Tantangan pengelolaan di Resort Sentani termasuk tekanan pada perladangan berpindah, penebangan kayu, penambangan batu dan pasir, perburuan dan pemukiman ilegal. MMP Holorowa berkoordinasi dengan masyarakat dan tokoh adat serta tokoh pemerintahan untuk terus melakukan kegiatan preventif seperti patroli, penyuluhan, pendekatan non litigasi.
“Dalam melakukan patroli, MMP Holorowa menghindari friksi dengan masyarakat,” ujar Eddy Sam Lau (49), Kepala Resort Sentani BBKSDA Papua. “Para anggota MMP diberikan teknik berinteraksi dengan masyarakat. Khusus kepada masayarakat pemburu, anggota MMP Holorowa melakukan pendekatan personal supaya masyarakat dengan sendirinya sadar, sehingga mereka keluar dari kawasan cagar alam dan tidak lagi menggunakan daerah penyangga Pegunungan Cycloop.”
Tanah ini menjadi ibu bagi masyarakat Kampung Sereh, karena seluruh masyarakat dan makhluk hidup lainnya pun hidup dari Pegunungan Cycloops. “Pegunungan Cycloop adalah ibu bagi kami,” kata Yoseph Luns OndikeLeuw (45), masyarakat Kampung Sereh. “Nama lain Pegunungan Cycloop adalah Robong Holo; Robong artinya hutan, Holo artinya perempuan.”
Baca Juga: Pusparagam Cycloop: Asal-Usul Pulau Seniman Lukis di Danau Sentani
Yoseph menjelaskan bahwa Pegunungan Cycloop yang memberikan kontribusi besar bagi kehidupan manusia endemik di kawasan Pegunungan Cycloop, juga bagi masyarakat Jayapura. Bagi Yosep, membicarakan Pegunungan Cycloop tidak hanya membicarakan flora dan fauna endemiknya, tapi juga manusia endemik yang hidup di kaki pegununganya.
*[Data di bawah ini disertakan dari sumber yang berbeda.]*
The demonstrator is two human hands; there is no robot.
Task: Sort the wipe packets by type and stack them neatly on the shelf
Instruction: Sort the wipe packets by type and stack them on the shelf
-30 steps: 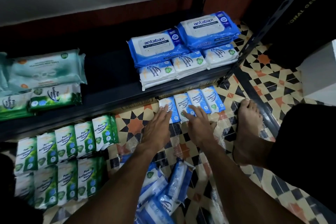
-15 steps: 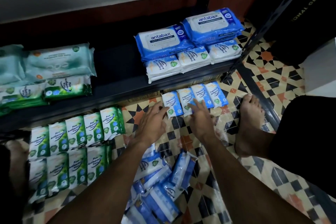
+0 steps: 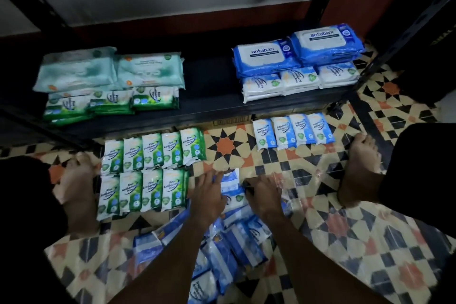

“Pegunungan Cycloop merupakan sumber air bersih bagi kami, suku-suku yang hidup di sekelilingnya,” ujar Yoseph. Yoseph mengatakan bahwa, penting bagi kita untuk belajar menghargai alam yang telah Tuhan berikan kepada kita, karena itulah yang telah diajarkan leluhur kepada kita sebagai anak-anak adat.
Tata kelola Pegunungan Cycloop pun telah diatur oleh pemangku adat. Telah ditentukan pula wilayah mana untuk mengambil kayu, dan wilayah mana yang tidak boleh diambil kayunya. Diatur pula wilayah mana mengambil kayu untuk rumah, dan wilayah mana mengambil kayu untuk perahu. Mengambil kayu pun tidak boleh berlebihan, tidak boleh serakah.
Adat mengambil kayu dari hutan seperlunya saja merupakan adat yang perlu terus dijaga. Hal tersebut merupakan bentuk rasa menghargai apa yang telah Tuhan beri, yaitu Pegunungan Cycloop, yang sampai saat ini memenuhi segenap hajat hidup orang banyak.